製造小売りのモデルを農業に
アグリゲート代表取締役 左今克憲 2025.04.14
消費者のニーズに対応し、農産品の生産現場から流通、小売りまでカバーする。(聞き手=和田肇・編集部)
アパレル業界で拡大しているビジネスモデル「SPA」(顧客のニーズに対応した製造・流通・小売りの一気通貫事業)を農産物・食品の世界でもやろうと取り組んでいます。SPAの「A」はアパレルの頭文字ですが、私たちはそれをフードの「F」にした「SPF」と称しています。
一つの例として、ある果物が人気が出て品薄になり、価格が高騰しているとします。しかし、産地には規格外のものが滞留している場合があります。規格外なのでコストをかけて廃棄するケースもある。そこで規格外産物を私たちが買い付け、私たちの小売店でリーズナブルな価格で販売します。産地も小売り事業者も利益になります。
規格は大切で私たちはこれを否定するものではありません。また、産地の地域活性化の取り組みとして、長崎県雲仙市や福島県国見町などの生産者と協力して、地域産の農産物などを扱うPR活動も行っています。私たちは消費者、小売り、流通、産地の皆がきちんと利益を確保できる農産物・食品事業を目指しています。
現在、小売り事業は「旬八青果店」を東京都内に8店舗(弁当店1店含む)展開しているほか、オンライン販売、卸売り事業も行っています。物流面では都内の中央卸売市場(大田市場)に参加しています。取扱商品は、青果、肉、魚、弁当、総菜、調味料など。また、農業や農産品流通への理解を深めてもらったり、そこで働くことを目指す人、事業をやろうとする人のための「旬八大学」と称する勉強会、セミナーも開催しています。
今後は生産事業にも参入
子どものころから農業や青果・食品事業をやろうと思っていたわけではありません。大学も農学部でしたが、事業と直接関係ある学科ではありませんでした。バイクで全国を旅していた時、「日本の自然はこんなに美しいのに、なぜその地域には高齢者しかいないのか」などと思っていました。

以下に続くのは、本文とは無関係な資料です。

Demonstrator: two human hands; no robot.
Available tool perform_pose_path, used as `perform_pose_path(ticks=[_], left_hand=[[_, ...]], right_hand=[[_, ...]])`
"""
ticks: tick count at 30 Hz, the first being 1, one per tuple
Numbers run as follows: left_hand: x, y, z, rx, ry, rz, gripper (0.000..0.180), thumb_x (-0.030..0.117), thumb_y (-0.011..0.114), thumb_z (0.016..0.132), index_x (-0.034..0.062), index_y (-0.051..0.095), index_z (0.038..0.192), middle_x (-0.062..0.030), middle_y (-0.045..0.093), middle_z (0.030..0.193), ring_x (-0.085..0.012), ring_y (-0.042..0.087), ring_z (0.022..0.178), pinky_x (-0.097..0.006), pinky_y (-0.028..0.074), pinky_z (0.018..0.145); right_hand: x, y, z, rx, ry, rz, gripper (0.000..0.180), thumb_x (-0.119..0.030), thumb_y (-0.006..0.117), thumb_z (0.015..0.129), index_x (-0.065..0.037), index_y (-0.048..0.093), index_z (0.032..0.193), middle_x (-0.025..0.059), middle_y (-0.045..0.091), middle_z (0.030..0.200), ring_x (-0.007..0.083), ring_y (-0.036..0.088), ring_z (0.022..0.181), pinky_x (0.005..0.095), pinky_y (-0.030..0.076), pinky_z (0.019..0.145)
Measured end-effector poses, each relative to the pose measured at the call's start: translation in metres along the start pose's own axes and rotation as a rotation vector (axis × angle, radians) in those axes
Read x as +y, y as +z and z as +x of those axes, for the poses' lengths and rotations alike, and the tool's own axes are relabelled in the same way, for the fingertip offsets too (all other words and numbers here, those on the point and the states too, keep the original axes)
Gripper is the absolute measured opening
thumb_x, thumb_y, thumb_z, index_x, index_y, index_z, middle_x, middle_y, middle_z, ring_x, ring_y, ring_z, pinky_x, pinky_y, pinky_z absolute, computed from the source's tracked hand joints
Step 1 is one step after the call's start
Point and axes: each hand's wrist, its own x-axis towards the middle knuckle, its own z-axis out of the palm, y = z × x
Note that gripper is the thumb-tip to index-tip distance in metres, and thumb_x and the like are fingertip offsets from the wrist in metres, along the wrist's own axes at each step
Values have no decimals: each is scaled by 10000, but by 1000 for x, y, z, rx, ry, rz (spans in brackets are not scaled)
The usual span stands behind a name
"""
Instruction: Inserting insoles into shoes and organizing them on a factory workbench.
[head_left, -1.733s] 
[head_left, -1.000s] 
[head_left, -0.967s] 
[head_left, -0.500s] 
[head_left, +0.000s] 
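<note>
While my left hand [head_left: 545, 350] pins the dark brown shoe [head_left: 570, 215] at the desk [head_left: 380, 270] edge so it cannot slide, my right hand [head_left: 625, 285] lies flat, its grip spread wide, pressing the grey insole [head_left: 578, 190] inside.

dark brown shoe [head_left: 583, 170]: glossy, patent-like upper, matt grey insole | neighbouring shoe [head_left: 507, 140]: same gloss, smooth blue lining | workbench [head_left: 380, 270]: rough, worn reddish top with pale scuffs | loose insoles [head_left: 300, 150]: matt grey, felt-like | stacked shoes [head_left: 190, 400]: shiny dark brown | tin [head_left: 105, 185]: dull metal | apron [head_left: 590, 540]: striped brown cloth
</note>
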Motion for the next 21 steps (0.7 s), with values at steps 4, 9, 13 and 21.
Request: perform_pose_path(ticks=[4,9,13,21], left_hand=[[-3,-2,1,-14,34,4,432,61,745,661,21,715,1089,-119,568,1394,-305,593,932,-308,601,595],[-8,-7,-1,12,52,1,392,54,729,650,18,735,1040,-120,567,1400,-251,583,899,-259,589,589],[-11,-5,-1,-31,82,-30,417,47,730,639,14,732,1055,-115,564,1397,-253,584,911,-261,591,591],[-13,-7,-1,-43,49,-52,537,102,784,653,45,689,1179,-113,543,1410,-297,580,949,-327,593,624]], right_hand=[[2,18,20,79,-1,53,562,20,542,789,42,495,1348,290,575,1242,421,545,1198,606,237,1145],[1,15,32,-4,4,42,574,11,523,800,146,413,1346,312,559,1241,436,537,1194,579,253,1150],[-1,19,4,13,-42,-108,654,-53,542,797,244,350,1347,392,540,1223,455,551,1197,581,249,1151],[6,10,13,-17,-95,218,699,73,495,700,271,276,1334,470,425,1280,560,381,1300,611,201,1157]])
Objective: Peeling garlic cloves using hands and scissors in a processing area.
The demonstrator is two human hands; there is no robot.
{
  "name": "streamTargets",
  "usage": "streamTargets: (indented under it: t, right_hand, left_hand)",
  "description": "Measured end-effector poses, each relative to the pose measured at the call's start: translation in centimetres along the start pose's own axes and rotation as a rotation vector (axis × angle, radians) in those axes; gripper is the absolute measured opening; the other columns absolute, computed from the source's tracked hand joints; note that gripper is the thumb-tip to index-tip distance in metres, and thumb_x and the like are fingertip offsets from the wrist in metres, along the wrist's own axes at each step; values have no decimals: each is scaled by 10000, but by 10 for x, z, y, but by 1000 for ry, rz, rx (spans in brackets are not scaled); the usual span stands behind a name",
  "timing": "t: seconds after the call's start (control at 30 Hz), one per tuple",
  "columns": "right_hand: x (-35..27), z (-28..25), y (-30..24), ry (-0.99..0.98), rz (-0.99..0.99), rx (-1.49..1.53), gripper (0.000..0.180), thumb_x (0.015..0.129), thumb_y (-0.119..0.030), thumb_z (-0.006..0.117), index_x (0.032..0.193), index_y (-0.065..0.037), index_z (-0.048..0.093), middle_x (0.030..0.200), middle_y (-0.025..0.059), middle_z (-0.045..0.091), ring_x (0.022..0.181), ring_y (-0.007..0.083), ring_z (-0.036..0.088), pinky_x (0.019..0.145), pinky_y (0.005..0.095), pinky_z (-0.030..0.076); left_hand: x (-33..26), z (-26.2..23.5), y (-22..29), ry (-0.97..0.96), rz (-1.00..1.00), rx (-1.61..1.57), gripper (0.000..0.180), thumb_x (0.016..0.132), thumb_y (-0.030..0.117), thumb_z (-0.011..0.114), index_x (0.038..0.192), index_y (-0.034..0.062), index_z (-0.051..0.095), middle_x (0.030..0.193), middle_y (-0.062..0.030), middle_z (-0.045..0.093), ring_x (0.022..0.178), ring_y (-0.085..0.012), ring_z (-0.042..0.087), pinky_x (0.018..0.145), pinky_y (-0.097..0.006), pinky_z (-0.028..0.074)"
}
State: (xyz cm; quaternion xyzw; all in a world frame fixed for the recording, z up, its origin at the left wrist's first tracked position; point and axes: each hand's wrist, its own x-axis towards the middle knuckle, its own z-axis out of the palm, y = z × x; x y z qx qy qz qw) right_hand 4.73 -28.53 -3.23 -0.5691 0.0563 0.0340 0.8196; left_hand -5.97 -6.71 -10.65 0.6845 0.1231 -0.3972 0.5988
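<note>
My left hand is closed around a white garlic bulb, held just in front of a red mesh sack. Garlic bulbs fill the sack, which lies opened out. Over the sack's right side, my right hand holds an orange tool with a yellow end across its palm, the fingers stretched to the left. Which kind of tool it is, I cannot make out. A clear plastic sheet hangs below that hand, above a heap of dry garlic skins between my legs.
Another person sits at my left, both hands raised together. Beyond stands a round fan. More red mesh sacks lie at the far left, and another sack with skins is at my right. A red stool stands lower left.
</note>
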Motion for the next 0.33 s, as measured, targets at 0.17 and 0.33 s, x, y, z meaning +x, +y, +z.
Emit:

大学を07年に卒業して人材紹介・派遣や求人サービスの会社に入社しましたが、その会社を辞めて09年に起業しました。日本の農業は長い間、若い担い手が少なく衰退が続いているといわれ続け、若い人たちは情報通信やAI(人工知能)などの世界に大きなビジネスチャンスを見いだしていますが、私は農業・農産物には実は大きなビジネスチャンスがあると考えています。
私は今、小売業界で業績を伸ばしている企業のビジネスモデルを参考にすれば、農業・青果事業も生産から流通、小売りまで、誰もが利益を確保できる構造に変わっていくことができると思っています。日本の農業はこれから担い手がさらに減っていくでしょう。しかし、生産量自体は大規模化などによりそれほど大きくは減らないと考えており、今後はこの生産の分野に参入したいと考えています。
====================
企業概要
事業内容:農産物、食料品の販売
本社所在地:東京都品川区
設立:2010年1月
資本金:2860万円
従業員数:64人
====================
■人物略歴
さこん・よしのり
1982年福岡県生まれ。2007年東京農工大学農学部卒業後、人材サービス会社に入社。09年に退社後、個人事業として「アグリゲート」を創業。10年に株式会社化。42歳。